■ How to complete this task ■
For the records below, report how many lines include the string "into", leaving out everything except the number.

■ Input data ■
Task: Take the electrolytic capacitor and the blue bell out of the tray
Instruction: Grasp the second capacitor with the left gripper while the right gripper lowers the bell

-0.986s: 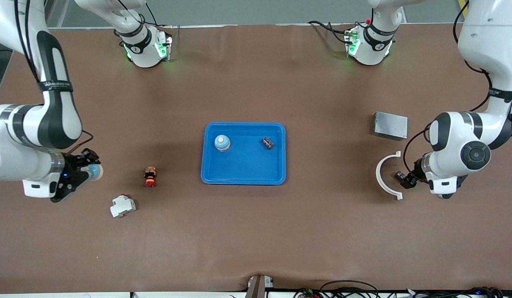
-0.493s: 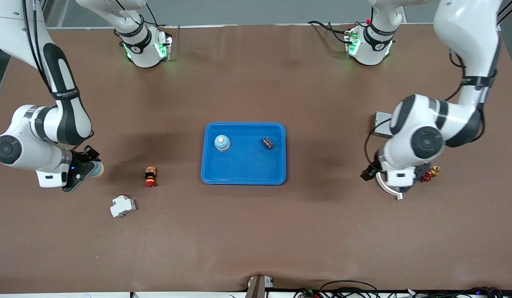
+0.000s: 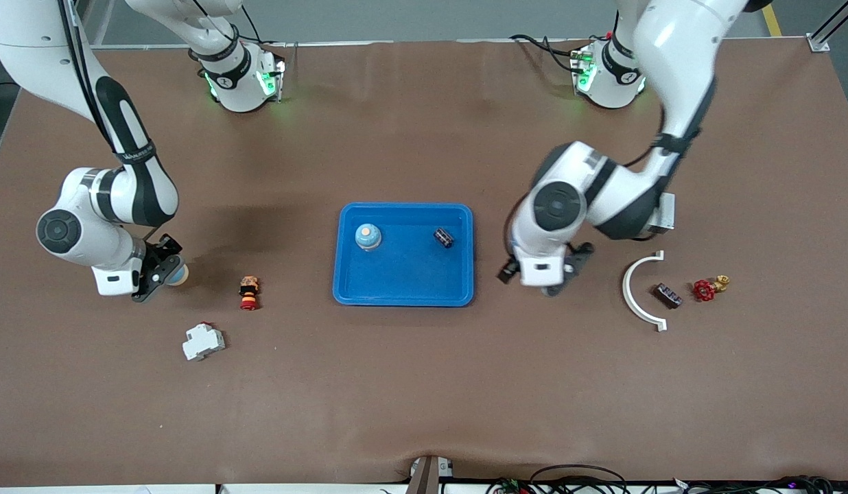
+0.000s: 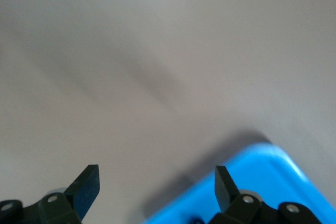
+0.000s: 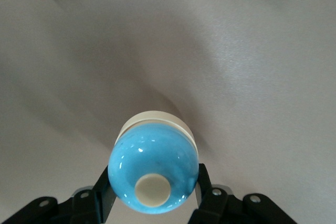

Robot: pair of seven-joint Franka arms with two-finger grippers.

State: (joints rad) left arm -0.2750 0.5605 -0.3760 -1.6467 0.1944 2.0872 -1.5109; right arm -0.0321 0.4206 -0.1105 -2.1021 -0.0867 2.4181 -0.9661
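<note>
The right pincer (image 3: 165, 276), at mid-left of the front frame, is clenched on a blue bell (image 5: 154, 176), held above the brown surface (image 3: 410, 384). The left pincer (image 3: 542, 274), right of centre, is released with nothing between its fingers (image 4: 86, 188), just beside the blue tray (image 3: 403, 295). In the tray at frame centre lie another bell (image 3: 368, 237) and a dark capacitor (image 3: 444, 238), apart from each other.
</note>
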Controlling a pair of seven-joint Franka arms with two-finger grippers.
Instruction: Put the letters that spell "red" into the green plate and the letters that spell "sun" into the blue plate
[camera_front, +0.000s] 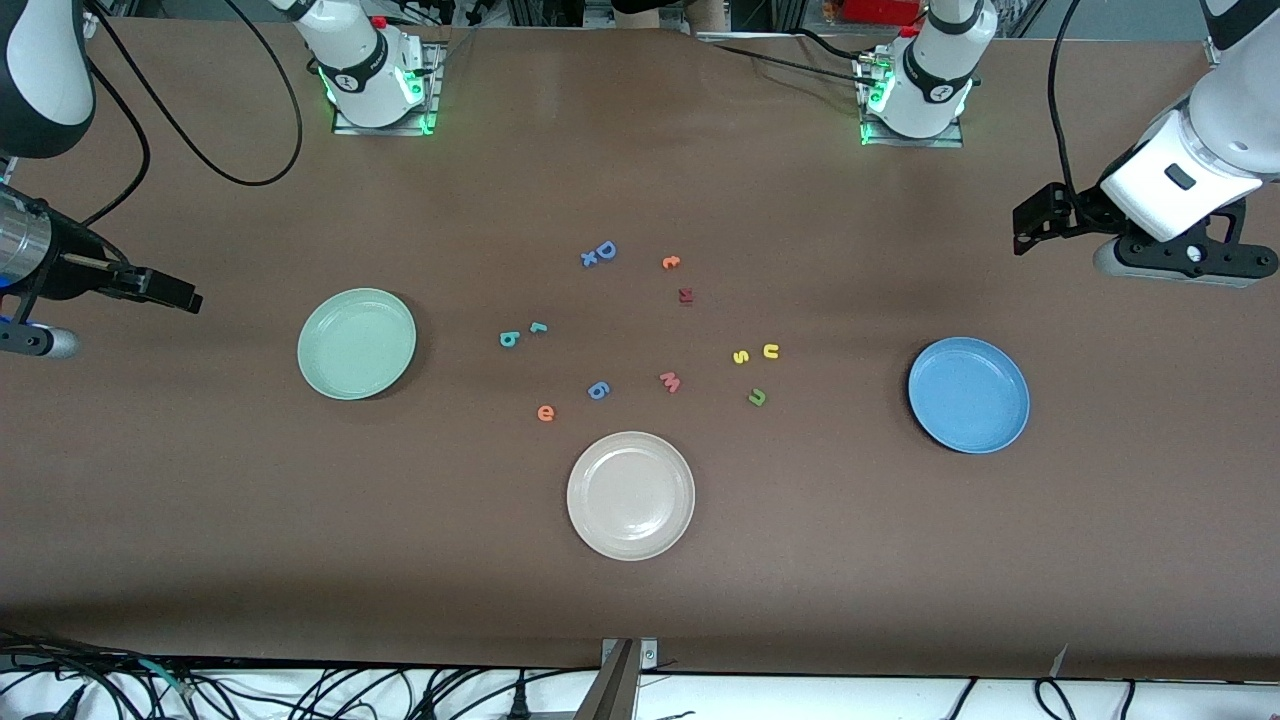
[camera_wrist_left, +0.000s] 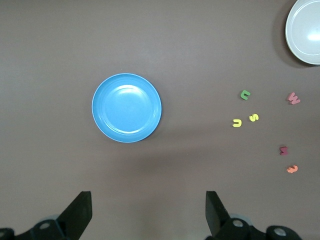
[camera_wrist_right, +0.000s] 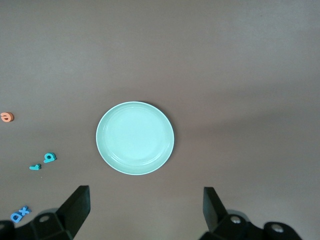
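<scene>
The green plate (camera_front: 357, 343) (camera_wrist_right: 135, 138) lies toward the right arm's end, the blue plate (camera_front: 968, 394) (camera_wrist_left: 127, 107) toward the left arm's end. Between them on the table lie a teal "d" (camera_front: 509, 339), a teal "r" (camera_front: 539, 327) and an orange "e" (camera_front: 545, 412). Closer to the blue plate are a yellow "s" (camera_front: 741, 357), a yellow "u" (camera_front: 771, 351) and an olive "n" (camera_front: 757, 397). My left gripper (camera_wrist_left: 148, 210) hangs open high by the blue plate. My right gripper (camera_wrist_right: 145, 207) hangs open high by the green plate. Both are empty.
A cream-white plate (camera_front: 630, 495) sits nearest the front camera, mid-table. Other letters lie among the task's own: a blue "6" (camera_front: 598, 390), a pink "w" (camera_front: 670, 381), a blue "D" with an "x" (camera_front: 600, 253), a small orange one (camera_front: 671, 262) and a dark red one (camera_front: 686, 296).
</scene>
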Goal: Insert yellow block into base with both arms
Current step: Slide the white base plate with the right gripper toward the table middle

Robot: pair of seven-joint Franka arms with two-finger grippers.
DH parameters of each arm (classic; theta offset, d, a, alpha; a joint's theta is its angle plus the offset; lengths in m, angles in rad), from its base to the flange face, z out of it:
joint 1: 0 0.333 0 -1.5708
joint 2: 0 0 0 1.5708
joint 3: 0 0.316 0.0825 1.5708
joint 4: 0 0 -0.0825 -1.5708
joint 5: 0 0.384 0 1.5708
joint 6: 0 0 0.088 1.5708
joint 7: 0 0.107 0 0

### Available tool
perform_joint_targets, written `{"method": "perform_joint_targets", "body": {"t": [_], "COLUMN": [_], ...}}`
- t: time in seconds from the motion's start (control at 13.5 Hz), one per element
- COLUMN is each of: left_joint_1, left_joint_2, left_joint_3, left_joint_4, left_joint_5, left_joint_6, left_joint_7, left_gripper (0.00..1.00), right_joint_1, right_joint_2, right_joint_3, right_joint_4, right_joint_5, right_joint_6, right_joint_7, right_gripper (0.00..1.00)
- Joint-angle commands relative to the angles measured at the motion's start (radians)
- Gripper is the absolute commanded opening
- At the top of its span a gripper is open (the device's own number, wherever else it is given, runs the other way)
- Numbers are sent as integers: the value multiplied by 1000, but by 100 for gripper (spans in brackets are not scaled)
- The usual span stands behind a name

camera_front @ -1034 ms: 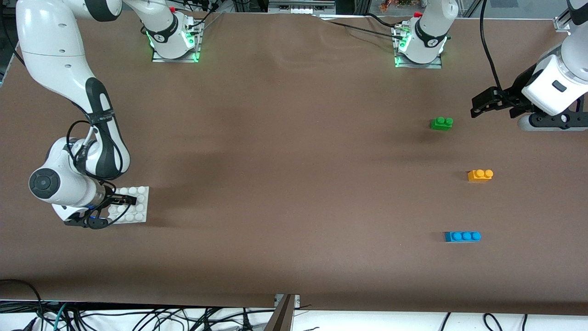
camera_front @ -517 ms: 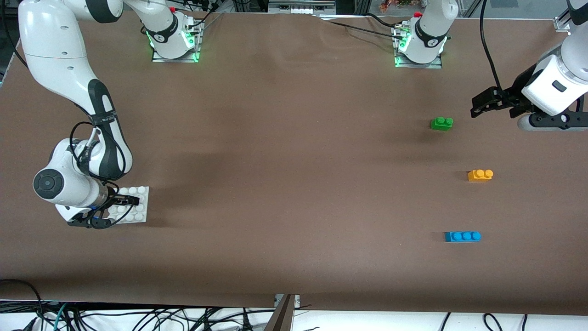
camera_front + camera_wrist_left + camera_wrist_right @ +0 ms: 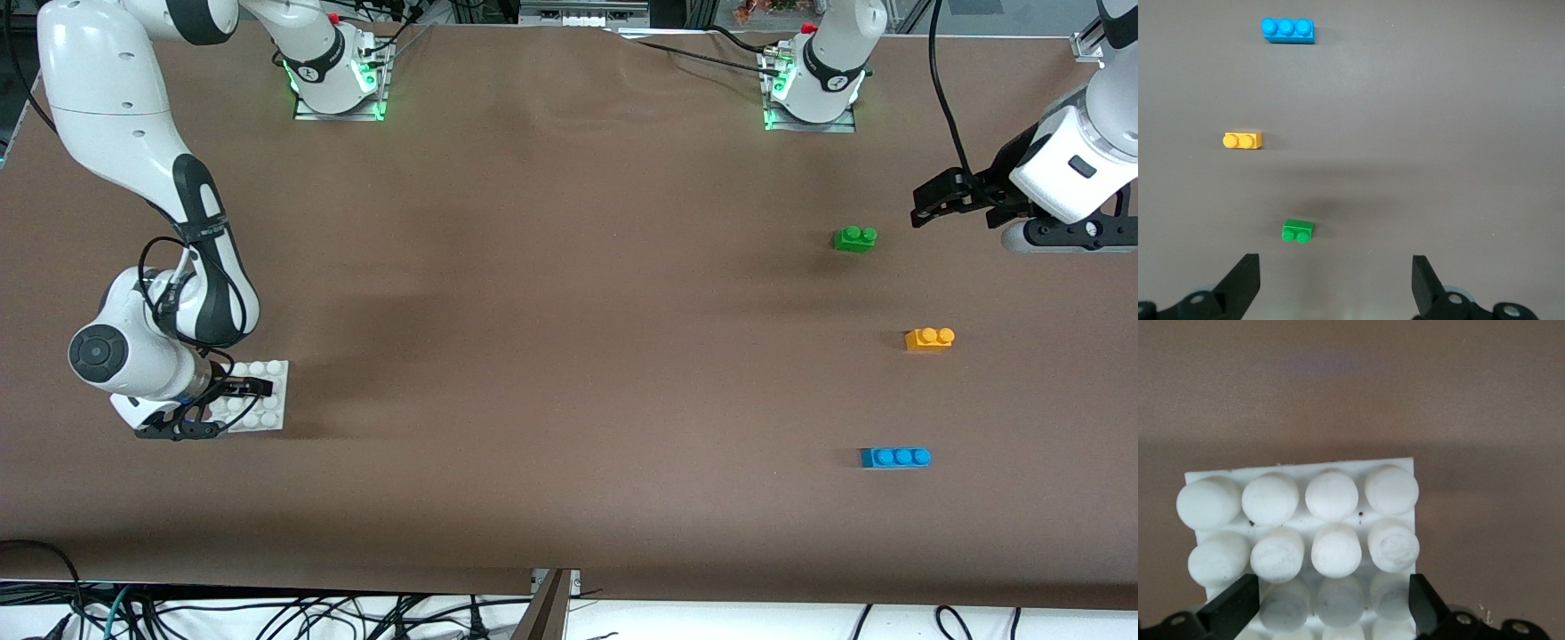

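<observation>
The yellow block (image 3: pixel 929 339) lies on the table toward the left arm's end, between a green brick and a blue brick; it also shows in the left wrist view (image 3: pixel 1243 140). The white base (image 3: pixel 267 400) lies toward the right arm's end. My right gripper (image 3: pixel 242 408) is open, low over the base, which fills the right wrist view (image 3: pixel 1298 520) and reaches in between the fingers (image 3: pixel 1238 607). My left gripper (image 3: pixel 926 203) is open and empty in the air beside the green brick, well apart from the yellow block; its fingers (image 3: pixel 1245 277) frame bare table.
The green two-stud brick (image 3: pixel 855 238) lies farther from the front camera than the yellow block and shows in the left wrist view (image 3: pixel 1298 231). The blue three-stud brick (image 3: pixel 895 457) lies nearer and also shows there (image 3: pixel 1288 29). Brown table (image 3: pixel 569 356) spans between the arms.
The right arm's wrist has shifted slightly over the base; its gripper stays at the base. The left arm and all bricks have not moved.
</observation>
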Motion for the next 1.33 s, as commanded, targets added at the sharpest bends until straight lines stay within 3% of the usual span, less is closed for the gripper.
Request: {"method": "perform_joint_targets", "body": {"t": [0.0, 0.52, 1.26], "left_joint_1": [3, 3, 12], "left_joint_2": [2, 2, 7], "left_joint_3": [-2, -2, -1], "left_joint_4": [11, 11, 11], "left_joint_5": [18, 18, 18], "left_joint_6": [-15, -15, -18], "left_joint_7": [4, 4, 4], "left_gripper": [100, 100, 100], "right_joint_1": [-3, 16, 264], "right_joint_2": [27, 30, 53], "right_joint_3": [49, 137, 137], "right_joint_4": [-4, -1, 9], "right_joint_5": [34, 68, 67], "right_joint_6": [42, 52, 98], "right_joint_7": [-13, -7, 315], "right_gripper": [100, 100, 100]}}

■ Exercise result ■
2